Maria, entretanto, está quase sempre no comando da situação. Ela é o porto seguro, a referência de um núcleo formado por dois irmãos – que moram em outras casas – e seu pai, Antonio (José Ángel Egido), dono de restaurante que mora com ela em uma bonita propriedade perto do mar na Galícia. Em tratamento de saúde, o que o exige encarar sessões de diálise, ele surpreende os filhos ao informar, no almoço do seu aniversário, que se casará com Cachita (Marina Skell), após vinte anos de viuvez. A protagonista, então, entrará em conflito por um espaço que ela, mesmo que acidentalmente, ocupou.
“Maria (E os Outros)“, então, exercitará boa parte das frustrações de uma protagonista que é fruto de uma geração que comprou vento e colheu tempestades em forma de cobranças de uma sociedade. Parece que foi criada uma cartilha de sucesso retumbante e precoce, escondendo o modelo para que boa parte não consiga cumprir. Fazendo a via crucis da mulher contemporânea, ela precisará lidar com os questionamentos sobre sua solteirice, ausência de filhos e diversas projeções sobre aquilo que os outros acham que ela deva fazer – em comparações com a nora grávida e chatices do gênero.
Por outro lado, Maria não gostaria de abandonar a posição de provedora ao qual criou nos espaços nos quais transita. O longa-metragem acaba se encontrando enquanto comédia também por acidente, já que a personagem parece dividida entre os esforços de se libertar e provar um ponto. Quer manter a casa como um feudo controlado, o pai como alguém que precise dela, mas sabe que isso não lhe trouxe qualquer benefício. A protagonista apresenta uma carência de rebeldia, que precisa ser expressada de alguma maneira para que ela possa se encontrar em sua individualidade. Uma missão dura para uma pessoa que não consegue fazer o mal.
Lennie consegue nos mostrar essa mistura de confusão, bondade, medo e um despertar por mudança.

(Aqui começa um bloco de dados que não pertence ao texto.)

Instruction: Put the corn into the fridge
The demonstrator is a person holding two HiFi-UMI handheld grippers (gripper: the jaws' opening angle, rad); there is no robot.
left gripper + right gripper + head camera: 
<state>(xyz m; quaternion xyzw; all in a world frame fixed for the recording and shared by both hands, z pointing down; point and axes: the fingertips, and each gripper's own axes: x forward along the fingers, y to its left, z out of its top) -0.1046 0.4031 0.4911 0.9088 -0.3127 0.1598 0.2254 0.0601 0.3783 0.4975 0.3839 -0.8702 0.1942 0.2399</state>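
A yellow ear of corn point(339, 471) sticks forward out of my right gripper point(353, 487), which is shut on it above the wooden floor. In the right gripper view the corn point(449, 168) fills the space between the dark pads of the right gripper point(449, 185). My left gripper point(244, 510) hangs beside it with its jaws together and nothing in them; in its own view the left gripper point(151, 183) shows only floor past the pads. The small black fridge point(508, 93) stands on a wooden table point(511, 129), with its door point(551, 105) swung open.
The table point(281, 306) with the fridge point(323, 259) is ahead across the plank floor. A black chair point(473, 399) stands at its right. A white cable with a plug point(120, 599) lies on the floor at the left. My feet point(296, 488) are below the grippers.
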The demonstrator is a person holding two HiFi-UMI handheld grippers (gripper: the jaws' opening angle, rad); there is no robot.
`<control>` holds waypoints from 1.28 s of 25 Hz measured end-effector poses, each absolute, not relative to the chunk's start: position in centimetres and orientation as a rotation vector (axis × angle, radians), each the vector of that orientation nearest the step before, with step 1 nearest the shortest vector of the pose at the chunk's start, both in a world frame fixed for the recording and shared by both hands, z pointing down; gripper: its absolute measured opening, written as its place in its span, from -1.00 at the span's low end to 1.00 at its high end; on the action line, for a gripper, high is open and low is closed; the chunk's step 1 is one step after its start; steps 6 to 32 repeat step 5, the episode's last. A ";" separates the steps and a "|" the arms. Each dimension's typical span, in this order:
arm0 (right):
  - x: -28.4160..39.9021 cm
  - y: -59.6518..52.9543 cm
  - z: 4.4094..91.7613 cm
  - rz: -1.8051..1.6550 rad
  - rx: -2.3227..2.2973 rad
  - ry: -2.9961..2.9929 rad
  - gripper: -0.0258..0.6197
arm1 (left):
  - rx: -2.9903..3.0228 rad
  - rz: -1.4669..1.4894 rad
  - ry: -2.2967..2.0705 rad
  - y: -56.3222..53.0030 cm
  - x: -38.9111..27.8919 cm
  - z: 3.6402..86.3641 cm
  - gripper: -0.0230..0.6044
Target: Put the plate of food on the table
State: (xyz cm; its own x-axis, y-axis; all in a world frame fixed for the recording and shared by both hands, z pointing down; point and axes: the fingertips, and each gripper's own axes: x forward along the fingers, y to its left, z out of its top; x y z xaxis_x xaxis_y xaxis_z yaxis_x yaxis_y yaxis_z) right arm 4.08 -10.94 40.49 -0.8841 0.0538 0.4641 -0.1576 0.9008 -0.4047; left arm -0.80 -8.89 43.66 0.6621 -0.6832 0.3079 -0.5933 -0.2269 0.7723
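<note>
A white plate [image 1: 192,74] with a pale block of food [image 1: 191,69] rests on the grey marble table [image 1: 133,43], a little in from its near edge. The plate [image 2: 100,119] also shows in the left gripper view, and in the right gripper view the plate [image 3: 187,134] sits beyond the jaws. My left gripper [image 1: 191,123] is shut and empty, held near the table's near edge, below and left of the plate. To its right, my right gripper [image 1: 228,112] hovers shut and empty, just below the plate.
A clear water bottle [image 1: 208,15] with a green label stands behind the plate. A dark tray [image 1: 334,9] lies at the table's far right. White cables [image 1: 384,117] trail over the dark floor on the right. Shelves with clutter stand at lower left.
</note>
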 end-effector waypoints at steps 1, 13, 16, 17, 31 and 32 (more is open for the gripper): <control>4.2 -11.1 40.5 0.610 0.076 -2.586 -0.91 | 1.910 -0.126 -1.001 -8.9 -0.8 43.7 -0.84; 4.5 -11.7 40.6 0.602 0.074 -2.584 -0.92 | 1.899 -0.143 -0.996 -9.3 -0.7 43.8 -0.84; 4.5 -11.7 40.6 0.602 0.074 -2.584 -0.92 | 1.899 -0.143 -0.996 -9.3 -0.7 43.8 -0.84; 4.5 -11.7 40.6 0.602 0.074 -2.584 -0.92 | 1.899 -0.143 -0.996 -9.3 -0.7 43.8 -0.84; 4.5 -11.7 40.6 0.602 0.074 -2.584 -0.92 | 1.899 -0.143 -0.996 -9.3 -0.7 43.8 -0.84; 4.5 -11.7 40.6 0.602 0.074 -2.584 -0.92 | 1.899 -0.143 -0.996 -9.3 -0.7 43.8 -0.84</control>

Traz toda a complexidade de Maria a partir das situações mais corriqueiras de reprodução de misoginia familiar, partindo de pai e irmãos que necessitam dela mas só sabem criticar e diminuir. Extrai graça de uma alteração comportamental, que vai tornando todas as suas manifestações algo entre o passivo-agressivo e o arrependimento por ver o circo começar a se incendiar. Nos momentos solitários, Nely Reguera faz muito bem uma composição onírica, que entrega as verdadeiras motivações e frustrações daquela mulher.
São os momentos em que os elementos periféricos ao núcleo familiar se transformam em agravantes. A escritora que obteve um sucesso jovem traz à tona não ter ela realizado seu sonho de publicar. Funcionária no mercado editorial, precisa lidar com esse olhar romantizado sobre o sucesso precoce, o que torna mais difícil ela concluir o que entende certo, o seu livro promissor. Se imagina, então, em noites de autógrafos e entrevistas, como uma adolescente faria quando tem “a vida toda” pela frente.
Por fim, esta é a grande mensagem que torna “Maria (E os Outros)” mais tocante do que comédias situacionais genéricas. Ao sempre adiar o momento de rebeldia, aquela explosão que se transforma no óbvio clímax de filmes do gênero, a diretora dissipa a ideia de que há um ponto sem retorno em nossa existência. Há sempre a chance de nos reinventar – então, devemos seguir nos reinventando. Deixar de ser a Maria que vai com os outros e passar a ser dona de si não é uma chave que se vira ou um processo que termina. Ao não aprofundar crises, a obra deixa uma lição de como ser melhor sem deixar de preservar nossas relações.